EXERCISE DETAILS
The pictures are to be left out when the listing below is reproduced word for word.

DATASET EXCERPT
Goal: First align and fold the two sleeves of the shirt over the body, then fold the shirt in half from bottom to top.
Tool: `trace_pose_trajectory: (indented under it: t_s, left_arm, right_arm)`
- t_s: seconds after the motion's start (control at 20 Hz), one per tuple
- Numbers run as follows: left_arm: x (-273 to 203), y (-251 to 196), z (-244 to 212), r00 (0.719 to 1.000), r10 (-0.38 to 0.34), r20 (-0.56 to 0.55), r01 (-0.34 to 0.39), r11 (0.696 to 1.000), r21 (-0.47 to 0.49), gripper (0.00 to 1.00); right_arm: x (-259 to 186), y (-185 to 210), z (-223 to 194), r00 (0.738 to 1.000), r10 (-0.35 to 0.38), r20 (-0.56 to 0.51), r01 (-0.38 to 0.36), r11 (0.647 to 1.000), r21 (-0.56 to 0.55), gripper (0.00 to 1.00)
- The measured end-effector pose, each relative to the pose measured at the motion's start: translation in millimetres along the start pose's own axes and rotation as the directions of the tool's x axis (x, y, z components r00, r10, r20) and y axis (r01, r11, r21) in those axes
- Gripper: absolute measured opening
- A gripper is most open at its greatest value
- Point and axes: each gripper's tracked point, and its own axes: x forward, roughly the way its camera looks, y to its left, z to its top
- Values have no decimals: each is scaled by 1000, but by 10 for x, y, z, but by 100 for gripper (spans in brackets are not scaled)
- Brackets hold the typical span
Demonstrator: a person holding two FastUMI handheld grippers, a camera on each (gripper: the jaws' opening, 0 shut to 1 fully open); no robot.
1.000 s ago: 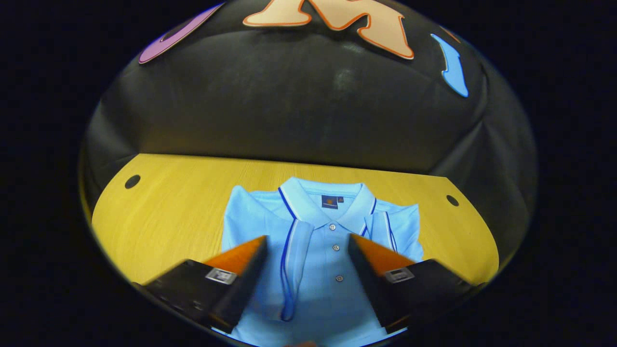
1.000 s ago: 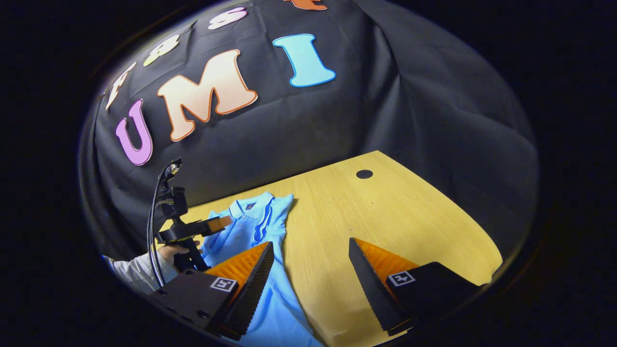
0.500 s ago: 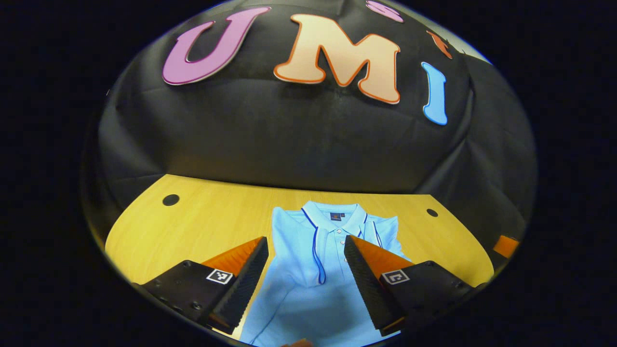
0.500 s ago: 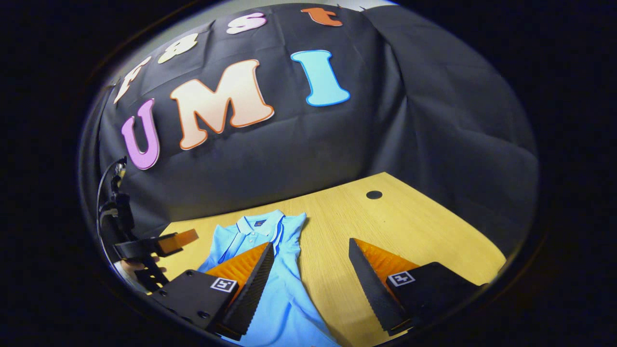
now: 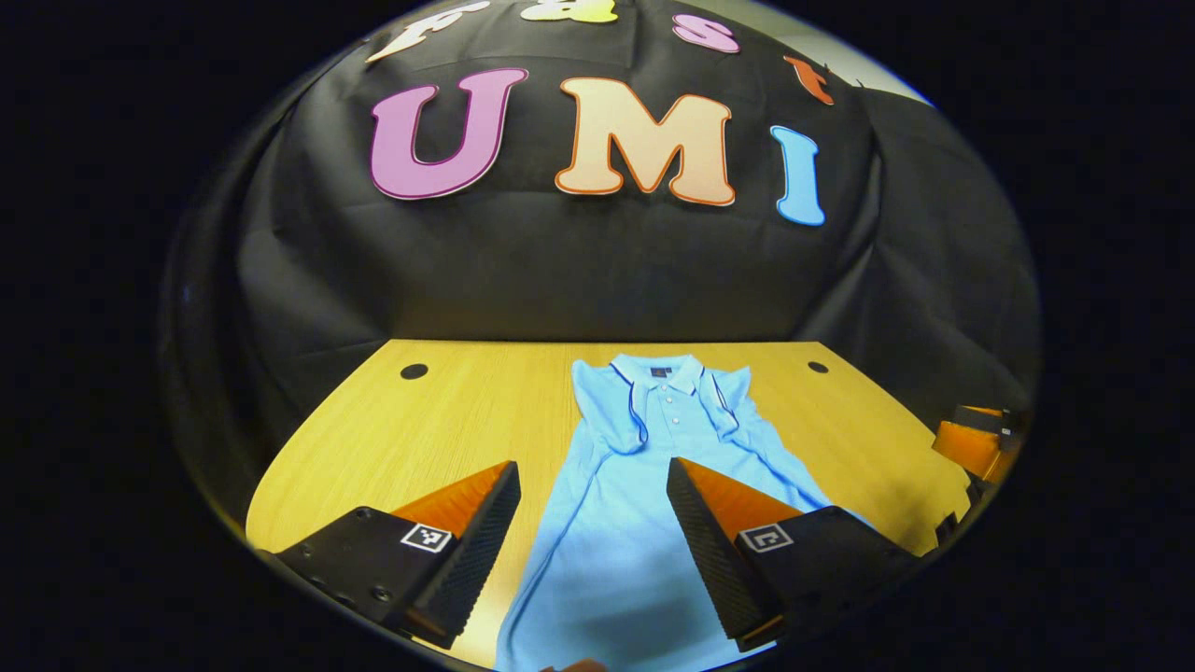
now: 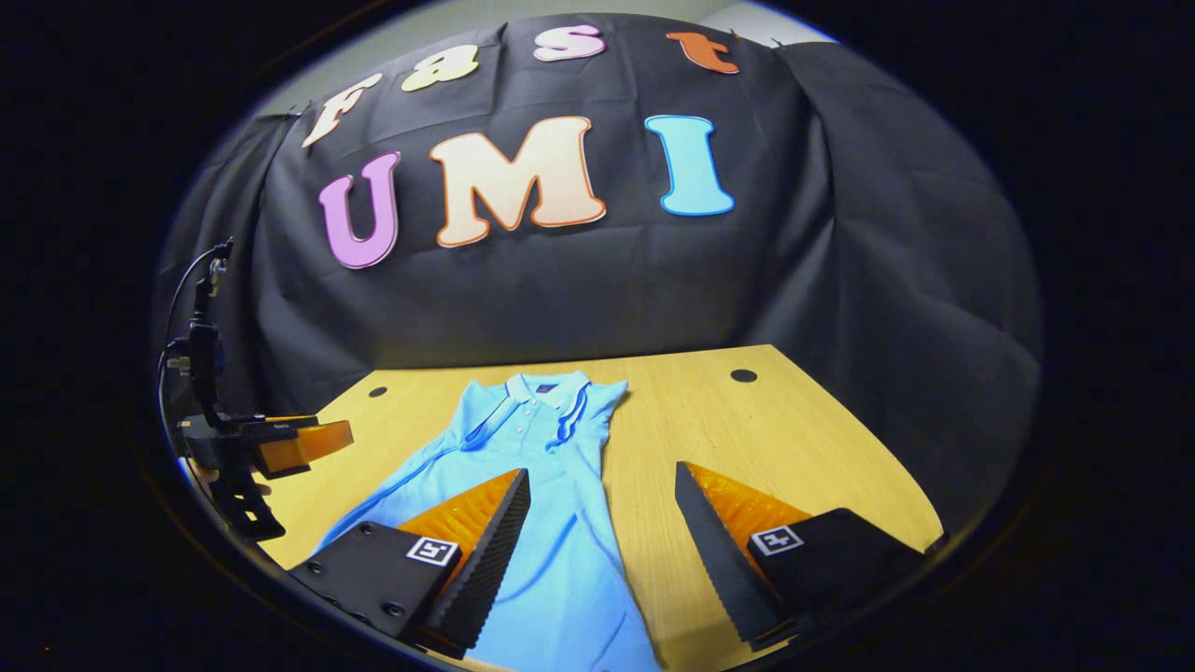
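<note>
A light blue polo shirt [image 5: 644, 467] lies flat on the wooden table [image 5: 439, 420], collar toward the black wall, with both sleeves folded in over the body. My left gripper [image 5: 590, 523] hovers open above the shirt's lower half, nothing between its fingers. In the right gripper view the same shirt [image 6: 541, 504] runs from the collar down under the left finger. My right gripper [image 6: 602, 541] is open above the shirt's right edge and bare wood. The left gripper [image 6: 280, 446] shows at the far left there, and the right gripper [image 5: 971, 439] shows at the far right of the left gripper view.
Round cable holes sit in the table near the back corners [image 5: 414, 371] [image 5: 818, 368] [image 6: 743, 375]. Black cloth closes in the back and sides of the table. Bare wood lies on both sides of the shirt.
Both grippers have pulled back and up from the shirt toward the near edge, so the whole shirt and more table now show. Both stayed open. The shirt has not moved.
</note>
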Motion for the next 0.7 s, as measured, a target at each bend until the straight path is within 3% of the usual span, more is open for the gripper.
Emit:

TASK SOLUTION
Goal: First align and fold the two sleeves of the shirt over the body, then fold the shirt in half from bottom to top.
Tool: `trace_pose_trajectory: (indented under it: t_s, left_arm, right_arm)`
- t_s: seconds after the motion's start (control at 20 Hz), one per tuple
- Numbers run as follows: left_arm: x (-273 to 203), y (-251 to 196), z (-244 to 212), r00 (0.719 to 1.000), r10 (-0.38 to 0.34), r20 (-0.56 to 0.55), r01 (-0.34 to 0.39), r11 (0.696 to 1.000), r21 (-0.47 to 0.49), gripper (0.00 to 1.00); right_arm: x (-259 to 186), y (-185 to 210), z (-223 to 194), r00 (0.738 to 1.000), r10 (-0.35 to 0.38), r20 (-0.56 to 0.51), r01 (-0.38 to 0.36), r11 (0.647 to 1.000), r21 (-0.56 to 0.55), gripper (0.00 to 1.00)
- The measured end-effector pose, each relative to the pose measured at the motion's start: translation in millimetres along the start pose's own axes and rotation as the directions of the tool's x axis (x, y, z components r00, r10, r20) and y axis (r01, r11, r21) in those axes
- Gripper: absolute measured opening
- A gripper is most open at its greatest value
- Point and axes: each gripper's tracked point, and its own axes: x forward, roughly the way its camera looks, y to its left, z to its top
- Values have no decimals: each is scaled by 1000, but by 10 for x, y, z, but by 100 for gripper (spans in brackets are not scaled)
- Brackets hold the typical span
Demonstrator: a person holding two FastUMI handheld grippers, a camera on each (gripper: the jaws' opening, 0 shut to 1 fully open); no robot.
1.000 s ago: 
1.000 s ago: 
0.500 s ago: 
0.500 s ago: 
now: 
now: 
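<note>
A light blue polo shirt [image 5: 644, 467] lies flat on the wooden table [image 5: 439, 420], collar toward the black wall, with both sleeves folded in over the body. My left gripper [image 5: 590, 523] hovers open above the shirt's lower half, nothing between its fingers. In the right gripper view the same shirt [image 6: 541, 504] runs from the collar down under the left finger. My right gripper [image 6: 602, 541] is open above the shirt's right edge and bare wood. The left gripper [image 6: 280, 446] shows at the far left there, and the right gripper [image 5: 971, 439] shows at the far right of the left gripper view.
Round cable holes sit in the table near the back corners [image 5: 414, 371] [image 5: 818, 368] [image 6: 743, 375]. Black cloth closes in the back and sides of the table. Bare wood lies on both sides of the shirt.
Both grippers have pulled back and up from the shirt toward the near edge, so the whole shirt and more table now show. Both stayed open. The shirt has not moved.
</note>
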Motion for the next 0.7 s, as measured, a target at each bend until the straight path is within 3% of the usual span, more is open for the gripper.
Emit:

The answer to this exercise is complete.